After losing before the City Council, the Sierra Club goes to court to block project. Opponents charge Sierra uses a double standard.

By Jonathan Friedman/Special to the Malibu Times

A Sierra Club lawsuit has added another chapter to the Forge Lodge saga, further delaying a project that has seen its fair share of setbacks. The Sierra Club filed the suit against the City of Malibu last Monday in response to the City Council’s approval of the proposed 27-unit bed and breakfast complex along the northeast corner of Pacific Coast Highway and Corral Canyon Road. This, despite the council having reduced the size of each unit from the Planning Commission’s recommendation of 680 square feet to 580 square feet.

“We approved a scaled-down rural project, and that still wasn’t good enough for them,” Councilmember Sharon Barovsky frustratingly said at last Monday’s meeting.

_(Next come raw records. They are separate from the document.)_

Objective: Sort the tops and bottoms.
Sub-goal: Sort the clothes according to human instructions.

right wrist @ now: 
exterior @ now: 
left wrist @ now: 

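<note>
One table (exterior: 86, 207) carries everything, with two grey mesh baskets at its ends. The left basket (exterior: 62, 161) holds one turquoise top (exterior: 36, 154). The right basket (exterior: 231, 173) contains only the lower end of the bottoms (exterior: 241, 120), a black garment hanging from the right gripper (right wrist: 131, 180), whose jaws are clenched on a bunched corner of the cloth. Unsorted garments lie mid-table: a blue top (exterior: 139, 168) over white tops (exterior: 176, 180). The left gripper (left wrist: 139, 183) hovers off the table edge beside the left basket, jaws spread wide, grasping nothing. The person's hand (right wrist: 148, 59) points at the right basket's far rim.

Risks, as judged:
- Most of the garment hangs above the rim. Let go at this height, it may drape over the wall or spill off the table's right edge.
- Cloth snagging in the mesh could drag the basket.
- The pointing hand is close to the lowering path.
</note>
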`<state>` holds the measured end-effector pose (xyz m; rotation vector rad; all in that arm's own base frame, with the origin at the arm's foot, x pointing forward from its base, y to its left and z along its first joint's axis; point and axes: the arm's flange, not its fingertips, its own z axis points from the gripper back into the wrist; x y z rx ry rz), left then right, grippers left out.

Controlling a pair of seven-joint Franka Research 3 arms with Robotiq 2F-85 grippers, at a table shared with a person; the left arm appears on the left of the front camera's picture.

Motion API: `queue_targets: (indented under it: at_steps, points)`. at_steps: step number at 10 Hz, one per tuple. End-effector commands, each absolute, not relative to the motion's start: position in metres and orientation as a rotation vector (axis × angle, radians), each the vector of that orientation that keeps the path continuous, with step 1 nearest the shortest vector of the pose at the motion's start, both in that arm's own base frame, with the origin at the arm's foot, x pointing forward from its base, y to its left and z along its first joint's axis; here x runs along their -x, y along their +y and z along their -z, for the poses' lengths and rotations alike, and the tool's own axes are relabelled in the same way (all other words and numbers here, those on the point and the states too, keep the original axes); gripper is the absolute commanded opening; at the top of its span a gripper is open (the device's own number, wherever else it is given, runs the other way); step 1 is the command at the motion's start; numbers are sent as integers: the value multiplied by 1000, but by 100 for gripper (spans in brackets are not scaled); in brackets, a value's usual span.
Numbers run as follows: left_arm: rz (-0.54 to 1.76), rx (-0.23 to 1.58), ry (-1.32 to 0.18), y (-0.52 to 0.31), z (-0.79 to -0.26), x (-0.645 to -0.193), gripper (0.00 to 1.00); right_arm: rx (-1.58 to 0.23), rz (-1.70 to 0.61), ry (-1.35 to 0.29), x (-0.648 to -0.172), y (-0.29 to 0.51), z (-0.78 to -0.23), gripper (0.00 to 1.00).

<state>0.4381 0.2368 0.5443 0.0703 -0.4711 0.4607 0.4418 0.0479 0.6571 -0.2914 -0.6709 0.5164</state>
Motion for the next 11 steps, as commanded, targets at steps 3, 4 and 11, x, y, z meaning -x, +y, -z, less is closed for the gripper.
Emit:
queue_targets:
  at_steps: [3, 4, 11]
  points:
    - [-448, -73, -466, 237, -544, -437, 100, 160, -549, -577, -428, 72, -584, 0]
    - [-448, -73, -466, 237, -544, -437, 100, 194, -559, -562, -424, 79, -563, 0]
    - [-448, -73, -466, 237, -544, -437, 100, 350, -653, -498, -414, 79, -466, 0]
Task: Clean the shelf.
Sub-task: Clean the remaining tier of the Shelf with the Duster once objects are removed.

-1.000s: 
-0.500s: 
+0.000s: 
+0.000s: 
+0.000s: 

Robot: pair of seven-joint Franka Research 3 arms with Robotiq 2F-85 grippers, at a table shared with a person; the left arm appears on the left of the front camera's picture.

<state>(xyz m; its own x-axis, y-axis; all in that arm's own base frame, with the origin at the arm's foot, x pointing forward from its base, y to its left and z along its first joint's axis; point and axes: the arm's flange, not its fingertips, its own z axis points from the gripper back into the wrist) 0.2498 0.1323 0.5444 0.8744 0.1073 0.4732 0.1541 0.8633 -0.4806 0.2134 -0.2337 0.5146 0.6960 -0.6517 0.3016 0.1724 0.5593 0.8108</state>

The suit alleges the project was approved with a defective Environmental Impact Report that does not address many issues. And Dave Brown, conservation chair of the Sierra Club’s Santa Monica Mountains Task Force, dismissed the council’s attempt to weaken the project as not good enough. He said more must be done to protect the ongoing reintroduction of steelhead trout to nearby Solstice Canyon Creek. He added that a main concern is the project would be within the 100-foot setback of the surrounding environmentally sensitive habitat area (ESHA).

“The city’s own code says that this is not allowed,” he said.

But when Brown brought this up at the April council meeting, Councilmember Jeff Jennings pointed out that the code says the 100-foot rule must be followed, if feasible.

Brown said the project requires many changes, among them putting the buildings further from the stream and placing the parking lot closer to it. He said this would create less noise and light. At the meeting, Brown presented a diagram of his plan, but the council did not take it into consideration.

“We asked the city to make changes in the project that would eliminate or remove or minimize the impact from the stream,” Brown said. “They basically refused to do it.”

Owners of the BeauRivage restaurant and the project’s applicants, Daniel and Luciana Forge, and the project’s architect, Mike Barsochinni, in the past have complained that a double standard seems to exist when it comes to ESHA violations.

For example, the construction that has been taking place in Solstice Canyon Park, near to where the inn would be, has put a foundation for an open-air education center right next to the creek, and other major alterations seemed to have taken place near the creek. The National Park Service (NPS) claims that the shelter next to the creek does not need an ESHA setback as it is not a structure that people would live in.

Brown and the Sierra Club’s attorney, Frank Angel, also allege that Sierra Club representatives have attempted numerous times to try to work out a situation that would be helpful to both sides, but the Forges and their people have been uncooperative. Brown blames what he considers to be the project’s architect non-negotiable attitude as a reason for why the situation has arrived where it is.

“This didn’t have to happen,” Brown said. “He (Barsocchini) took a rather hard-line position here, and was not willing to compromise. And so now we’re before the judge.”

Barsocchini said he would comment on the lawsuit at a later time, as did Daniel Forge. The Forge’s attorney, Paul Shoop, did not return phone calls.

One issue that has been mentioned several times in response to the Sierra Club’s opposition to the project is that it has not taken the same attitude toward the NPS action in the Solstice Creek area. Some say its effort to reintroduce the steelhead has caused damage to the area as well as other projects it has done. But Brown said it is untrue that the Sierra Club has not been closely watching them.

“I’ve grilled them on this, believe me, because I’ve heard the same arguments,” he said.

Although Brown admitted the NPS is not innocent of doing anything wrong, he said any damage that has been done has been minimal and has led to beneficial outcomes.

Although the council approved the project, it is still not known whether the Forges wanted to go through with it based on the new size requirements. Daniel Forge had declined to comment whether he would, but did say he would not challenge the decision, because he has already spent too many years and too much money trying to get the project done.